* **DESCRIPTION OF THE TASK**
Only a slice of the listing below is wanted. Retype the lines from the one containing "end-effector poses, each" through the one containing "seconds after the", exactly, both ends included.

───

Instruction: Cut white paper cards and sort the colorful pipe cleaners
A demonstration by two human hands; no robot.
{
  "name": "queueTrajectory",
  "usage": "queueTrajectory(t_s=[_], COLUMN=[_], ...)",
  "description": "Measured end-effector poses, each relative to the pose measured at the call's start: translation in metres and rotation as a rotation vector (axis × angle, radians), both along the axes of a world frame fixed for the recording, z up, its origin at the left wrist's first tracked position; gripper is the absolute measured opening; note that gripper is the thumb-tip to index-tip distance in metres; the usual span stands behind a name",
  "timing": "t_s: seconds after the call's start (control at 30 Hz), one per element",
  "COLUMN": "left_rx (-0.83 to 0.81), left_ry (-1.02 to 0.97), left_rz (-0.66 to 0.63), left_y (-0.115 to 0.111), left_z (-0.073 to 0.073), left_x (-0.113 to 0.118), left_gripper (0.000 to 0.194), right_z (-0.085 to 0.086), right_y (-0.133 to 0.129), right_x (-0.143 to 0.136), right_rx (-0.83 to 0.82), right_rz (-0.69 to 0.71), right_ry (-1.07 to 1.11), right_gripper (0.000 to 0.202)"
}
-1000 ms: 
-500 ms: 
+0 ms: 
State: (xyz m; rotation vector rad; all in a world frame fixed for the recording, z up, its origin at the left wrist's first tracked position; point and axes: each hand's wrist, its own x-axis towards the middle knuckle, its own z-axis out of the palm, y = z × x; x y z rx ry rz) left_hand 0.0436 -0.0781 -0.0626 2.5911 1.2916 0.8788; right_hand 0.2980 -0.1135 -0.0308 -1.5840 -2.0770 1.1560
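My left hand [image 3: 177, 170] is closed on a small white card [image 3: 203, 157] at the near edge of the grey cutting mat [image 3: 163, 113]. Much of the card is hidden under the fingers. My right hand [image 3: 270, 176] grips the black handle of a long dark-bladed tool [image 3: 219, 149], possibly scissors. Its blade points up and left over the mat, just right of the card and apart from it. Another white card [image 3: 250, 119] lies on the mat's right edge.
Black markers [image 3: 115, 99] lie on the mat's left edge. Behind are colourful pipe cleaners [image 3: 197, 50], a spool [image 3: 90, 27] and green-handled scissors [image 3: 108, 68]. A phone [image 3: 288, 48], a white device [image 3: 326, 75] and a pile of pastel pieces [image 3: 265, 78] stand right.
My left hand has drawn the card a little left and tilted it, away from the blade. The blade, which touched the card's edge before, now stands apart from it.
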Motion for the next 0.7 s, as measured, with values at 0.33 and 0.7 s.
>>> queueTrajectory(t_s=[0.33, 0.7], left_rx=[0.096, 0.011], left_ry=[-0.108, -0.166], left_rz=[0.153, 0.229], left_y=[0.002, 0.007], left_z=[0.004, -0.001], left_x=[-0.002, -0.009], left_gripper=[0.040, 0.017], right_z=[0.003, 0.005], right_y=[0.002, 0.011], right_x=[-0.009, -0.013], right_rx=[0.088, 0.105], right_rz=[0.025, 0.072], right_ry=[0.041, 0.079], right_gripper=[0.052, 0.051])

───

* **WRITTEN RESPONSE**
  "description": "Measured end-effector poses, each relative to the pose measured at the call's start: translation in metres and rotation as a rotation vector (axis × angle, radians), both along the axes of a world frame fixed for the recording, z up, its origin at the left wrist's first tracked position; gripper is the absolute measured opening; note that gripper is the thumb-tip to index-tip distance in metres; the usual span stands behind a name",
  "timing": "t_s: seconds after the call's start (control at 30 Hz), one per element",

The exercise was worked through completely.